_AIM OF THE EXERCISE_
An exact copy of all the data, minus the images, is required.
___ DATASET RECORDS ___
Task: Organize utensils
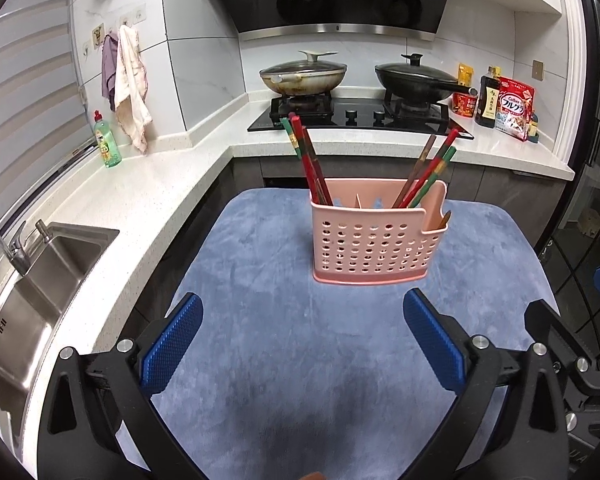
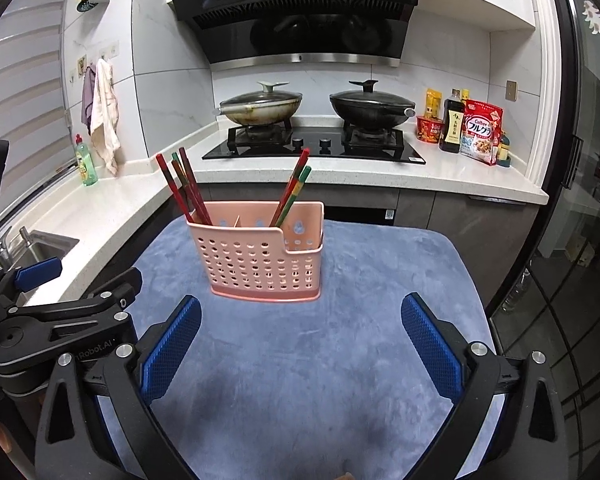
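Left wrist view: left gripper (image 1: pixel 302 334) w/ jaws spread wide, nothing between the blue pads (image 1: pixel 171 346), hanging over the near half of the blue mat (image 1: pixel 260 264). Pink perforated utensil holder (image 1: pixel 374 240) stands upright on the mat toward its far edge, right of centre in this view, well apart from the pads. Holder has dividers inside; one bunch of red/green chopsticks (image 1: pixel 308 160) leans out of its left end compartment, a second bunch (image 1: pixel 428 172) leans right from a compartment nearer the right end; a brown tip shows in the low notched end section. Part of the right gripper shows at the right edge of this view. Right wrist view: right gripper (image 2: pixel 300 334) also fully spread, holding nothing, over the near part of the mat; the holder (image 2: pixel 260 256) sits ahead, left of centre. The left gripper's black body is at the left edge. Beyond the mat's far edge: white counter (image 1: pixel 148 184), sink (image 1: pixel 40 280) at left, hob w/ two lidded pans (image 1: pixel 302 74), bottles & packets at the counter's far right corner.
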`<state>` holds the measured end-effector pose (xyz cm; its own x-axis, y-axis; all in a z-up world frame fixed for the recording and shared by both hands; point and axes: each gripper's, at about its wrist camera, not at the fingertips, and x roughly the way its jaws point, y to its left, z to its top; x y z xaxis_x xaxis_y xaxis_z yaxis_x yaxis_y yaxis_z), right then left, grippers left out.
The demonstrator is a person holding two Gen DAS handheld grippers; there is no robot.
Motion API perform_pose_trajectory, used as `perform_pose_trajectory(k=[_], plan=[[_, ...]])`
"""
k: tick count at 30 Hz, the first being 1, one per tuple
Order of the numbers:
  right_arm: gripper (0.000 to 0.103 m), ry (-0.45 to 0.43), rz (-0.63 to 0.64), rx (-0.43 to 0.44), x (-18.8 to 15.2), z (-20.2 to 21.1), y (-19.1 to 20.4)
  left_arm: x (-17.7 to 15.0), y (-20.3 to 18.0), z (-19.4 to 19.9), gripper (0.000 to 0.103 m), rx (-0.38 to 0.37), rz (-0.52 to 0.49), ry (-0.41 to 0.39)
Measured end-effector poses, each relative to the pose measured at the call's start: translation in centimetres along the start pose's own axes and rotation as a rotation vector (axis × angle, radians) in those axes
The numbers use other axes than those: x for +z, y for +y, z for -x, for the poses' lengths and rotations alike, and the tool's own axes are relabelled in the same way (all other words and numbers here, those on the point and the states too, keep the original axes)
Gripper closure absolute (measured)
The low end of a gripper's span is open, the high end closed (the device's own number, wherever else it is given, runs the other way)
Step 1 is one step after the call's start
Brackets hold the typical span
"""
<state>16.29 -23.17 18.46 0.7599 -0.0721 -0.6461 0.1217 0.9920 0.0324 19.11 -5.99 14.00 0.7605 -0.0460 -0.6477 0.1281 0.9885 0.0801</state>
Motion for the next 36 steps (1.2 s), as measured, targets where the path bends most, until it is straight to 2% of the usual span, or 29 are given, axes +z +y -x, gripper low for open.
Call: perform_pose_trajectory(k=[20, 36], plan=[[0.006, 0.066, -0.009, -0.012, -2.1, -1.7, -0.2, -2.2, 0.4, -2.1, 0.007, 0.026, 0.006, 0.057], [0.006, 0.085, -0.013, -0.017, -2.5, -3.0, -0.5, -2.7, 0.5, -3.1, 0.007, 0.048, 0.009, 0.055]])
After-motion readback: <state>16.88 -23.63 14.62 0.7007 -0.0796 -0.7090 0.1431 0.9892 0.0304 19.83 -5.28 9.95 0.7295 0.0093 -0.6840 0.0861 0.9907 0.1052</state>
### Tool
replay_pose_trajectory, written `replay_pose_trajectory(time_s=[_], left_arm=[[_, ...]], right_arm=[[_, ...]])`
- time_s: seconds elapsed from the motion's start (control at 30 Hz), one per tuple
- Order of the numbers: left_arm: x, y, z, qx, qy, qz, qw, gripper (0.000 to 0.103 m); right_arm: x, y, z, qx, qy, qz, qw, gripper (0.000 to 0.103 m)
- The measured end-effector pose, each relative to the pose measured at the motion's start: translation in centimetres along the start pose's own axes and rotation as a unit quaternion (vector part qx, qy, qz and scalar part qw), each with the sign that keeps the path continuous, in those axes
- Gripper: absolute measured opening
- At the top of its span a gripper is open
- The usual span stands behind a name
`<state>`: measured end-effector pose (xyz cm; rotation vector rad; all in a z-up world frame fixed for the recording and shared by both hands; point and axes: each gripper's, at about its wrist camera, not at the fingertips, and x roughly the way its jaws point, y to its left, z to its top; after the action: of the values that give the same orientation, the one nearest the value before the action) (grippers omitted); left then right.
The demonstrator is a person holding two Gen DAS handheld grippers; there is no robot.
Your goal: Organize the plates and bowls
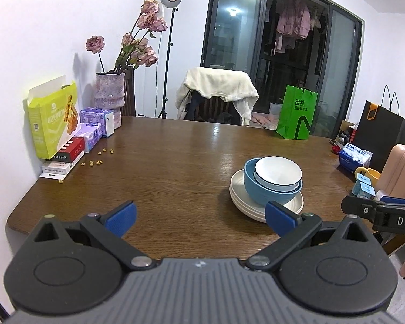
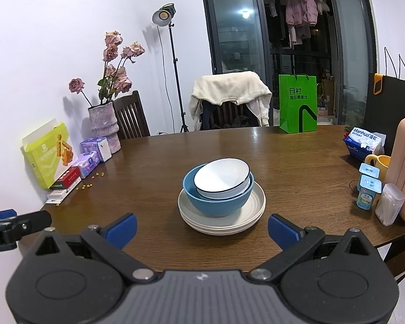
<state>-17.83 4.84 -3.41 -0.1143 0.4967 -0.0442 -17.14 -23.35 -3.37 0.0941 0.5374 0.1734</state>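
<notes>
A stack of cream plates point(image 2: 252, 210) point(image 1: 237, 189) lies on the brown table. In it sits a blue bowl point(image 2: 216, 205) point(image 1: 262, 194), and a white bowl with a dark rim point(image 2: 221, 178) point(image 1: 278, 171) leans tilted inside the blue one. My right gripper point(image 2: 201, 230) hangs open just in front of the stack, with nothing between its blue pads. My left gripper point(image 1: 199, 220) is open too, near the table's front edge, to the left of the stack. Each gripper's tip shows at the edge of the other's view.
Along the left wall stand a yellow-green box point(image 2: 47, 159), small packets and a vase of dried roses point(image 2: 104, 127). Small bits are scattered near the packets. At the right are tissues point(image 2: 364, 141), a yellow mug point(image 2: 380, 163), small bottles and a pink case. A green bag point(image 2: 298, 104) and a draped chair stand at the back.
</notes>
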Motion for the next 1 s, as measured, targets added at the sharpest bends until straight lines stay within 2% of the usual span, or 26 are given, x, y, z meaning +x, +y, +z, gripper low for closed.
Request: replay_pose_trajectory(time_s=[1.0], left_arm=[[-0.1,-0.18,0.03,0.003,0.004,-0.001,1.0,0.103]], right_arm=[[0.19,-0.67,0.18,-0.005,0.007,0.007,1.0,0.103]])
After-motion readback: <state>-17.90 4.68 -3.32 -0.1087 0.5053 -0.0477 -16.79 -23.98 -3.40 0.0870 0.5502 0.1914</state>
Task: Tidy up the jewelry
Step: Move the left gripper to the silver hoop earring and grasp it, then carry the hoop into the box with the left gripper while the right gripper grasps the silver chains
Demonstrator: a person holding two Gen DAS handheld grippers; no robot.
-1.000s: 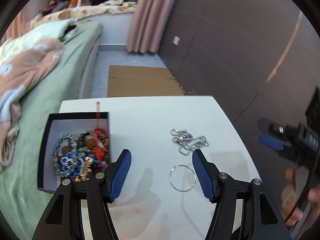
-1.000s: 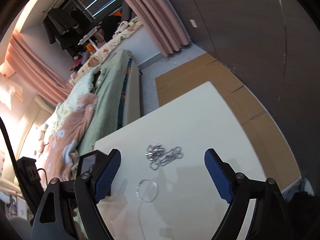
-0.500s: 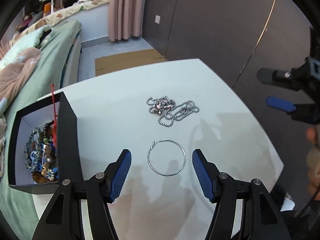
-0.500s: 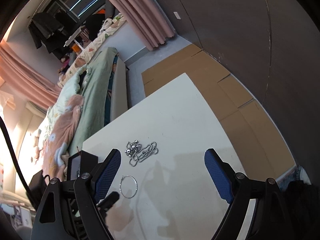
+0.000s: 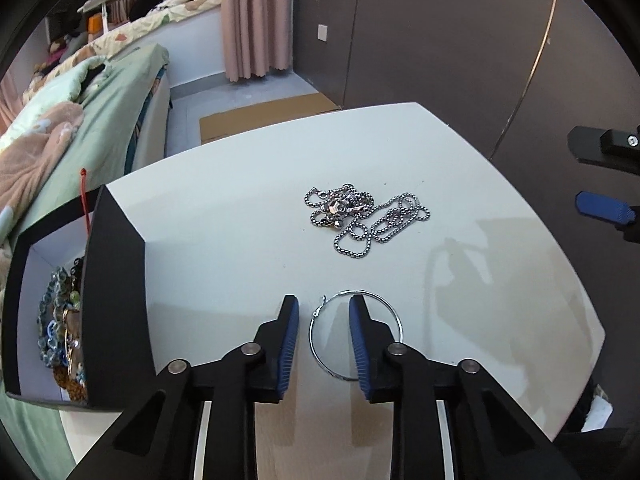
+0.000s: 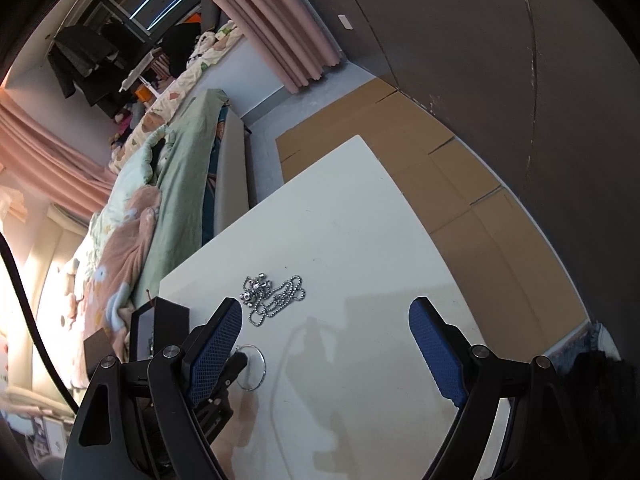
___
_EXERCISE SOLUTION_
Task: Organize utensils
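Left wrist view: left gripper (image 1: pixel 302 334) w/ jaws spread wide, nothing between the blue pads (image 1: pixel 171 346), hanging over the near half of the blue mat (image 1: pixel 260 264). Pink perforated utensil holder (image 1: pixel 374 240) stands upright on the mat toward its far edge, right of centre in this view, well apart from the pads. Holder has dividers inside; one bunch of red/green chopsticks (image 1: pixel 308 160) leans out of its left end compartment, a second bunch (image 1: pixel 428 172) leans right from a compartment nearer the right end; a brown tip shows in the low notched end section. Part of the right gripper shows at the right edge of this view. Right wrist view: right gripper (image 2: pixel 300 334) also fully spread, holding nothing, over the near part of the mat; the holder (image 2: pixel 260 256) sits ahead, left of centre. The left gripper's black body is at the left edge. Beyond the mat's far edge: white counter (image 1: pixel 148 184), sink (image 1: pixel 40 280) at left, hob w/ two lidded pans (image 1: pixel 302 74), bottles & packets at the counter's far right corner.
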`<state>` holds the measured end-effector pose (xyz cm; its own x-axis, y-axis; all in a z-up world frame fixed for the recording and shared by both hands; point and axes: each gripper's, at about its wrist camera, not at the fingertips, and x roughly the way its jaws point, y to its left, z to its top; x y z xaxis_x xaxis_y xaxis_z yaxis_x yaxis_y yaxis_z), right then left, grippers left out.
The demonstrator is a person holding two Gen DAS handheld grippers; there is no robot.
Motion API perform_pose_trajectory, used as `perform_pose_trajectory(k=[_], plan=[[_, ...]])`
"""
k: tick count at 30 Hz, the first being 1, one per tuple
Order of the numbers:
  right_arm: gripper (0.000 to 0.103 m), ry (-0.45 to 0.43), rz (-0.63 to 0.64), rx (-0.43 to 0.44), x (-18.8 to 15.2), z (-20.2 to 21.1), y (-19.1 to 20.4)
  left_arm: x (-17.7 to 15.0), y (-20.3 to 18.0), z (-19.4 to 19.9), gripper (0.000 to 0.103 m), rx (-0.38 to 0.37), rz (-0.52 to 0.49), ry (-0.41 to 0.39)
Measured end-effector poses, each relative to the pose measured at the call's start: translation in centimetres along the start pose's own axes and rotation as a rotation vector (axis × angle, radians) in those axes
The numbers use other axes than those: x for +z, y for +y, z for -x, for the poses' lengths and rotations alike, and the tool's own axes are relabelled in the same way (all other words and numbers here, those on the point and the states too, keep the original axes)
Gripper closure absolute (measured)
The low end of a gripper's span is open, the high end closed (the device's own number, wherever else it is given, runs the other way)
Step 1 is one step after the call's start
Brackets hold the typical span
"""
<state>16.29 -23.17 18.46 0.7599 -0.0721 -0.6461 0.1217 0.9920 0.0324 19.11 -5.99 14.00 0.7605 -0.0460 -0.6477 0.1281 0.9885 0.0801</state>
Motion for the next 36 steps (1.2 s), as measured, targets where the path bends most, until it is straight to 2% of the usual span, or 29 are given, axes +z +y -x, gripper low for open.
Call: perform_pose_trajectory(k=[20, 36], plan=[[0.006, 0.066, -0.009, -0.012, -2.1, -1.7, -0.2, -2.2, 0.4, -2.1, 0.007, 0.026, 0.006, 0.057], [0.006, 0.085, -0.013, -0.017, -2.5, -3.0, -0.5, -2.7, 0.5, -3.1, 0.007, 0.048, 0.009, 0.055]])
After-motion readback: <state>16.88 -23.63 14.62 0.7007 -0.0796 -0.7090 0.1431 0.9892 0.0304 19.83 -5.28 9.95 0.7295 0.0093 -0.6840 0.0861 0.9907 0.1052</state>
### Tool
replay_pose_trajectory, written `replay_pose_trajectory(time_s=[_], left_arm=[[_, ...]], right_arm=[[_, ...]])`
- time_s: seconds elapsed from the motion's start (control at 30 Hz), one per tuple
- Order of the numbers: left_arm: x, y, z, qx, qy, qz, qw, gripper (0.000 to 0.103 m); right_arm: x, y, z, qx, qy, qz, qw, gripper (0.000 to 0.103 m)
- The measured end-effector pose, each relative to the pose measured at the motion's start: translation in centimetres along the start pose's own axes and rotation as a unit quaternion (vector part qx, qy, qz and scalar part qw), each with the sign that keeps the path continuous, in those axes
- Gripper: absolute measured opening
- At the top of its span a gripper is open
- The usual span stands behind a name
`<state>`: measured end-effector pose (xyz cm; rotation vector rad; all in a z-up world frame fixed for the recording and shared by both hands; point and axes: each gripper's, at about its wrist camera, not at the fingertips, and x roughly the way its jaws point, y to its left, z to its top; after the action: of the values that give the same orientation, the one nearest the value before the action) (grippers omitted); left then right.
The demonstrator is a person holding two Gen DAS handheld grippers; there is no robot.
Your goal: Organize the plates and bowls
<state>-17.83 4.84 -3.41 -0.1143 0.4967 -0.0442 -17.14 -23.35 -3.37 0.0941 0.5374 0.1734</state>
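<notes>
A stack of cream plates point(image 2: 252, 210) point(image 1: 237, 189) lies on the brown table. In it sits a blue bowl point(image 2: 216, 205) point(image 1: 262, 194), and a white bowl with a dark rim point(image 2: 221, 178) point(image 1: 278, 171) leans tilted inside the blue one. My right gripper point(image 2: 201, 230) hangs open just in front of the stack, with nothing between its blue pads. My left gripper point(image 1: 199, 220) is open too, near the table's front edge, to the left of the stack. Each gripper's tip shows at the edge of the other's view.
Along the left wall stand a yellow-green box point(image 2: 47, 159), small packets and a vase of dried roses point(image 2: 104, 127). Small bits are scattered near the packets. At the right are tissues point(image 2: 364, 141), a yellow mug point(image 2: 380, 163), small bottles and a pink case. A green bag point(image 2: 298, 104) and a draped chair stand at the back.
</notes>
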Motion for the next 1 s, as measured, targets added at the sharpest bends until straight lines stay within 2% of the usual span, or 26 are given, x, y, z meaning +x, +y, +z, gripper low for closed.
Request: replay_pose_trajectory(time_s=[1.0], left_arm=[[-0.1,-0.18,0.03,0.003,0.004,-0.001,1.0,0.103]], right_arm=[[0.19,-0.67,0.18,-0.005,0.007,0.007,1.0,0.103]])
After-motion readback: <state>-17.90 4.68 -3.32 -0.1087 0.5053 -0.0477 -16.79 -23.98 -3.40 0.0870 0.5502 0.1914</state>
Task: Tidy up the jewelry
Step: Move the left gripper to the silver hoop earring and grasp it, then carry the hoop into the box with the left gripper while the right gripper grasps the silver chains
Demonstrator: a person holding two Gen DAS handheld grippers; no robot.
-1.000s: 
-1.000s: 
-0.500s: 
-0.500s: 
+0.000s: 
+0.000s: 

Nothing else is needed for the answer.